EXERCISE AIM =>
Reproduce every line of the listing as written, apart from the pictures.

DATASET CONTENT =>
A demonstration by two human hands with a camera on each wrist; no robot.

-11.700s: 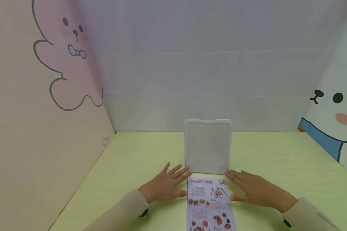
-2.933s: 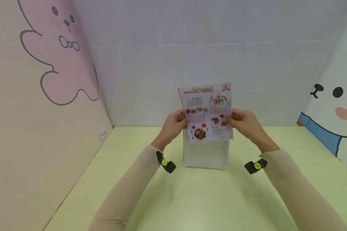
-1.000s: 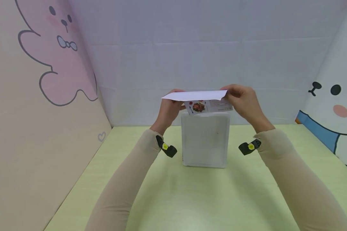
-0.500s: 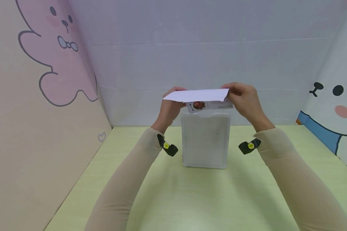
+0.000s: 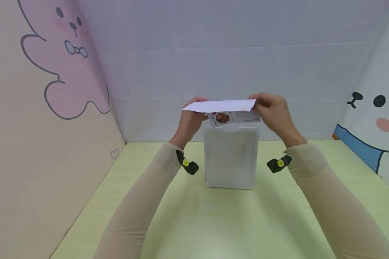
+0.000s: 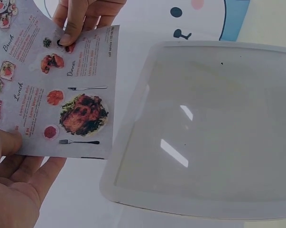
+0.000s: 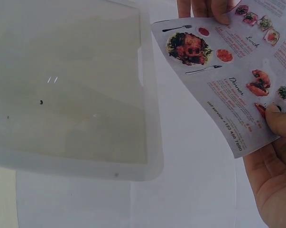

COMPLETED TASK =>
A demonstration by two human hands with a camera on each wrist; no robot.

-11.700s: 
-2.933s: 
-1.000s: 
-0.500s: 
+0.000s: 
+0.000s: 
+0.000s: 

There is no more to the output, and the exercise is done.